GitHub - samwho/llmwalk: Explore the answer-space of open LLMs

2 min read Original article ↗

llmwalk

Explore the answer-space for any prompt and any MLX-supported model. See https://huggingface.co/mlx-community/models for supported models.

Usage example gif

Instead of sampling from the possible tokens each step, llmwalk branches out and completes all of the branches the sampler would consider based on --top-k, --top-p and --temperature, ranking the results by probability as it goes.

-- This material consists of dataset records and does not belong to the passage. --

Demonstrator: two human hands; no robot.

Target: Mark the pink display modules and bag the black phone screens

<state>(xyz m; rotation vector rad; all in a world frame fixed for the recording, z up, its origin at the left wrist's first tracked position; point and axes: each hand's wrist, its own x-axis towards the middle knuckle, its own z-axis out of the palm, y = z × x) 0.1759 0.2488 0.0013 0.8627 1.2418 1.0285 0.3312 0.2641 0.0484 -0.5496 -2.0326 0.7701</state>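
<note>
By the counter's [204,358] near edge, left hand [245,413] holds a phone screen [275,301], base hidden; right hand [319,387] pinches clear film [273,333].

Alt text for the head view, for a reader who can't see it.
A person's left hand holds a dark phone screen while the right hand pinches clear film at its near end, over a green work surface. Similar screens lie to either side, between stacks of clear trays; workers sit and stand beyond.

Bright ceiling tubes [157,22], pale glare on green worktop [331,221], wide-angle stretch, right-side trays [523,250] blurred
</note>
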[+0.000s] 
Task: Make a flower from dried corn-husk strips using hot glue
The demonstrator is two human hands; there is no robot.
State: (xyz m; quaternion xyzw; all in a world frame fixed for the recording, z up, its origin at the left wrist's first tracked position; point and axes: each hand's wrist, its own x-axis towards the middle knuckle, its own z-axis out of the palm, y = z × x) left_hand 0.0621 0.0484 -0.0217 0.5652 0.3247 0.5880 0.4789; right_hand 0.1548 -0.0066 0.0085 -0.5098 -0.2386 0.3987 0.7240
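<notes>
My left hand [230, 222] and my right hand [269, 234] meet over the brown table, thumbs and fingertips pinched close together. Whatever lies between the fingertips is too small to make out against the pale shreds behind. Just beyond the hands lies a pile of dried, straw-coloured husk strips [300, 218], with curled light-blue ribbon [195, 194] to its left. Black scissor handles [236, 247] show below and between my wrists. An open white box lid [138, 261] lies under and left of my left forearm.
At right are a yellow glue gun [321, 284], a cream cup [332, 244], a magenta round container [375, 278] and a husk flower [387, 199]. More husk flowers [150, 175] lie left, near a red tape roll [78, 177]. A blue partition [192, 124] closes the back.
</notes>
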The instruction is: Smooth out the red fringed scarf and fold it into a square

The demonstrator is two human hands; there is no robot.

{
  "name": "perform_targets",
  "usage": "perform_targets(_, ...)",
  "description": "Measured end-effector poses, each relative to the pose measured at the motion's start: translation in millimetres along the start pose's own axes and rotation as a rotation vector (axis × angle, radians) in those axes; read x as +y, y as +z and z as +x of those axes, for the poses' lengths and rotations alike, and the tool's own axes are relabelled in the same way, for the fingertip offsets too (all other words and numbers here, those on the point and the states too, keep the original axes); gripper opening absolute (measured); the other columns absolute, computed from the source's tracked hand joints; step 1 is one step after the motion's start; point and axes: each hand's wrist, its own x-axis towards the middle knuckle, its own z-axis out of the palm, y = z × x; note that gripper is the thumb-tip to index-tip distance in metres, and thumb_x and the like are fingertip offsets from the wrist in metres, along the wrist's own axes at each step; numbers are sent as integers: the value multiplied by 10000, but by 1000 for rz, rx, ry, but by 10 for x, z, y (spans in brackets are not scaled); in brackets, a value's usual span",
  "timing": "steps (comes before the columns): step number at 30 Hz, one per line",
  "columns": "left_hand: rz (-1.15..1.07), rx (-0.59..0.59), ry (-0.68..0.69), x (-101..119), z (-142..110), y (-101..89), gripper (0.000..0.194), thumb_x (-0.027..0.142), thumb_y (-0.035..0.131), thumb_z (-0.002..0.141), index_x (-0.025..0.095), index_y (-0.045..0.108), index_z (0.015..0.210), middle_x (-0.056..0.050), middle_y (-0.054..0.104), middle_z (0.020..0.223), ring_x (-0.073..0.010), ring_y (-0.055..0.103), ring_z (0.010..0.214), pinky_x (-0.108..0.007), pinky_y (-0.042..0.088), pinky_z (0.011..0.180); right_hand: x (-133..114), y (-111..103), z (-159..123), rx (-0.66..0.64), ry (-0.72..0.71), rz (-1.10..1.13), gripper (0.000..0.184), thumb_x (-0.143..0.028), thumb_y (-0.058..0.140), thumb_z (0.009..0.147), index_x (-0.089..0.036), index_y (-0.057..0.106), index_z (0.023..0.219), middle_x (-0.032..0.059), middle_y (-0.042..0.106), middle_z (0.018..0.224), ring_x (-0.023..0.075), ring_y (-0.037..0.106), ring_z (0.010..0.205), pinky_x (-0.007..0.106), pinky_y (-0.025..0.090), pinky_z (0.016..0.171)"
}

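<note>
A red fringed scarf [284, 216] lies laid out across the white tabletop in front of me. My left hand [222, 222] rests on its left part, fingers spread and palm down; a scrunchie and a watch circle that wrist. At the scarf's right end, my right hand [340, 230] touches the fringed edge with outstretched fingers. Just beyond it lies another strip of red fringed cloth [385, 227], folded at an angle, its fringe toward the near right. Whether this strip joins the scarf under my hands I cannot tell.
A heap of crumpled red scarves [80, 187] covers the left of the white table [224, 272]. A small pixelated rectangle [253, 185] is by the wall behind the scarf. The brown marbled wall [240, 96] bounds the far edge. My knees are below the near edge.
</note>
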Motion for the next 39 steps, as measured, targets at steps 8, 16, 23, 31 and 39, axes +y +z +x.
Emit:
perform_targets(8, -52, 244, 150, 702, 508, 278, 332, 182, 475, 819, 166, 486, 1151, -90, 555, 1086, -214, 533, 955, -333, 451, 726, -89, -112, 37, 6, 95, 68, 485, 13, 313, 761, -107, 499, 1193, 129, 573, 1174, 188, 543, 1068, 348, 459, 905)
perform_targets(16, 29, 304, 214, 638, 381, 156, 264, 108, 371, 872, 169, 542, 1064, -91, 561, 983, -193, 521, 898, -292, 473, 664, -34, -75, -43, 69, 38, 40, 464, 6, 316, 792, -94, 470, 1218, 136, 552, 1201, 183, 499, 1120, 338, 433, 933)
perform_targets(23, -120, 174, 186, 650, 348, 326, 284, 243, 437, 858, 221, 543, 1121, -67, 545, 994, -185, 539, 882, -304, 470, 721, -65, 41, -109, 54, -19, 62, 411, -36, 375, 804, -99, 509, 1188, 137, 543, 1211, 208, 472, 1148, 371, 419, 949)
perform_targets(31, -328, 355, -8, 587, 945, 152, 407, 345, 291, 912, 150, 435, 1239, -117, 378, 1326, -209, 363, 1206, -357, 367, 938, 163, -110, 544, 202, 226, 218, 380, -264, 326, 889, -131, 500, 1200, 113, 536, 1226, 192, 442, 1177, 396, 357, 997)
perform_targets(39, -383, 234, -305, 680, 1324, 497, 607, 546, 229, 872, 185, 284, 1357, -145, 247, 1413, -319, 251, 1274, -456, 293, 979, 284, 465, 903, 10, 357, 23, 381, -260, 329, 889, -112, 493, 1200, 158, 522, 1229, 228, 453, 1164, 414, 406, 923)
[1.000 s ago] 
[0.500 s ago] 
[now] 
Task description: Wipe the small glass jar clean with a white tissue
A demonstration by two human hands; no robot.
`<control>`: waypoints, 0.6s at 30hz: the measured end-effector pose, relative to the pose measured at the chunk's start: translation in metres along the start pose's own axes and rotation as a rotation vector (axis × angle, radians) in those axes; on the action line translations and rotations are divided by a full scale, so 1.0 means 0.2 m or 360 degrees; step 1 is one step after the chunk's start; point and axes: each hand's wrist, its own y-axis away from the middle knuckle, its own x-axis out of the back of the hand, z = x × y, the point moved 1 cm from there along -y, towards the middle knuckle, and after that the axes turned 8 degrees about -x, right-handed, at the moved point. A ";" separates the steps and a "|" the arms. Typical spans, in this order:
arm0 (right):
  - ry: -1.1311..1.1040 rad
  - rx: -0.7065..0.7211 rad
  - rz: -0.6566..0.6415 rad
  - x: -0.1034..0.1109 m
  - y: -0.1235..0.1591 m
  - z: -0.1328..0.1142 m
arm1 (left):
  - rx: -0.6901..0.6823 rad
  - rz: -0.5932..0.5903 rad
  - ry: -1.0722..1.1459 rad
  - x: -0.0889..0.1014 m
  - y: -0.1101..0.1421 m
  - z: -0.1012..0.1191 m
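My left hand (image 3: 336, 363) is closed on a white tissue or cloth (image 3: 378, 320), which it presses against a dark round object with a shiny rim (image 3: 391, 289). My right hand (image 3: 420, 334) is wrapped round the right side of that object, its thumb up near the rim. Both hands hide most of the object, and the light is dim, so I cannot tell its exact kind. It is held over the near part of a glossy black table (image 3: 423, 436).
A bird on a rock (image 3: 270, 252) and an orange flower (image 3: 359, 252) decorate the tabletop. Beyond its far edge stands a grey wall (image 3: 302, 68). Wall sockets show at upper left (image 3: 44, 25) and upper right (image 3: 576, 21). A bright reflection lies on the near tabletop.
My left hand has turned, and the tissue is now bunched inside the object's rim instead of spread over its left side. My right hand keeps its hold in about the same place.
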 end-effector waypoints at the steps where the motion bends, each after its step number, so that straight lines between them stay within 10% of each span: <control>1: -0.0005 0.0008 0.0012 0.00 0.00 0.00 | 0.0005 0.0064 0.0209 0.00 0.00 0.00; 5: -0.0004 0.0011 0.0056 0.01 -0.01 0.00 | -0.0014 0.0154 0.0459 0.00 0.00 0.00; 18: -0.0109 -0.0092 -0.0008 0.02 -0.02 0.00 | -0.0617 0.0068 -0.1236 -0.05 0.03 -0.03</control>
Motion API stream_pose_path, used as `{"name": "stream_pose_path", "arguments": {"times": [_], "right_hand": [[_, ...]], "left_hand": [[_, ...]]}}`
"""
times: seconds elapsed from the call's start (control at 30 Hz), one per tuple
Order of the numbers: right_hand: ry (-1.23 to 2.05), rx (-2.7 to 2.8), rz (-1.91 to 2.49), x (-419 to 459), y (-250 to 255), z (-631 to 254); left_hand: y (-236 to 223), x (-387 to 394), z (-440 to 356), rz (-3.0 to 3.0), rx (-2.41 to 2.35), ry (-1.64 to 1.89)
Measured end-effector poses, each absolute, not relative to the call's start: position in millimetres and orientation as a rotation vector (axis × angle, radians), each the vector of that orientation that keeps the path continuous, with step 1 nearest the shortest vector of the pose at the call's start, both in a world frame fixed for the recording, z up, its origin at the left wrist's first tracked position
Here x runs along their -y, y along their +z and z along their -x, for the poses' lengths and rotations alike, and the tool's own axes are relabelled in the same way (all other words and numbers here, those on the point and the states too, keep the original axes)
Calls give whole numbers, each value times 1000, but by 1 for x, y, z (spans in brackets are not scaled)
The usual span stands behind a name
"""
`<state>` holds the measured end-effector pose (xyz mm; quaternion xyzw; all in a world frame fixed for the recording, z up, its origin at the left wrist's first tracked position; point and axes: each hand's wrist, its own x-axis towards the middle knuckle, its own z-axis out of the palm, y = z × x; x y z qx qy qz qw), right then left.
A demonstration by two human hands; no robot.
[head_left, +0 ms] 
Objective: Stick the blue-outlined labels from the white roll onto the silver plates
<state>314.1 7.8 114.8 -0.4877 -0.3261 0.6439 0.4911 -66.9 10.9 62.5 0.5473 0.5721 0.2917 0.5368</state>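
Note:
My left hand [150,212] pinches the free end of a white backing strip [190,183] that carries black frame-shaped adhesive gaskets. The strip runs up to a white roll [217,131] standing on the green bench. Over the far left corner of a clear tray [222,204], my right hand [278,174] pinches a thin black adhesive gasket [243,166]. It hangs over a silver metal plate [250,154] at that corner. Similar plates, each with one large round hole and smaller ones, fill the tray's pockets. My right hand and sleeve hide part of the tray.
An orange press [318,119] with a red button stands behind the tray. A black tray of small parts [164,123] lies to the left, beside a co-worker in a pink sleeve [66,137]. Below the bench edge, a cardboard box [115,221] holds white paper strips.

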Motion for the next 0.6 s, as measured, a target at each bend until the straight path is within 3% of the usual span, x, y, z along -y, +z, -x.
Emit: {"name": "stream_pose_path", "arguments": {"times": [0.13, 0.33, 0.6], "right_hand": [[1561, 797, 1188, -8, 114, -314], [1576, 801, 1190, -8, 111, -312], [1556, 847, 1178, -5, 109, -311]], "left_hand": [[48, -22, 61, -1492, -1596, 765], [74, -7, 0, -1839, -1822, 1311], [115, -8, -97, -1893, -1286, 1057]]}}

The tree is walked prioritising the most likely branches, until it finds -n branches and then it stops. It doesn't enumerate all possibilities, just enough to know for sure it has found the -n most likely branches.

Usage

  • uvx llmwalk -p "In what year was Barack Obama born?"
  • uvx llmwalk -p "Write a haiku about compilers" -n 5
  • uvx llmwalk -p "Give me one word: " --top-k 200 --temperature 0.7

Options

  • -p, --prompt TEXT: Prompt to score (wrapped with the model’s chat template).
  • -m, --model MODEL: MLX-LM model identifier or path (default: mlx-community/Llama-3.2-1B-Instruct-4bit), supported models can be found at https://huggingface.co/mlx-community/models
  • -n N: Number of answers to show. The search stops once it has N finished answers and no unfinished branch can beat the worst of those N.
  • --min-probability FLOAT: Any branch whose cumulative probability falls below this is marked finished (low_probability) and not expanded further.
  • --top-k INT: At each step, expand at most k next tokens (highest probability).
  • --top-p FLOAT: Nucleus cutoff applied within the top-k tokens at each step (keep adding tokens until cumulative probability ≥ p).
  • --temperature FLOAT: Softmax temperature applied when computing per-step probabilities (1.0 is the model distribution; must be > 0).
  • --stats-interval SECONDS: How often to refresh the live view (<= 0 disables periodic refresh; still renders at start/end).
  • --format {csv,json}: Output format for machine-readable output. When specified, disables the interactive display and prints results to stdout when the job completes.

Machine-readable output

Use --format to get structured output for scripting or further processing:

# JSON output
uvx llmwalk -p "What is 2+2?" --format json

# CSV output
uvx llmwalk -p "What is 2+2?" --format csv

JSON output includes detailed token-level information:

[
  {
    "answer": "4",
    "probability": 0.95,
    "finish_reason": "eos_token",
    "tokens": [
      {"token": "4", "probability": 0.95}
    ]
  }
]

CSV output provides a simpler tabular format with columns: answer, probability, finish_reason.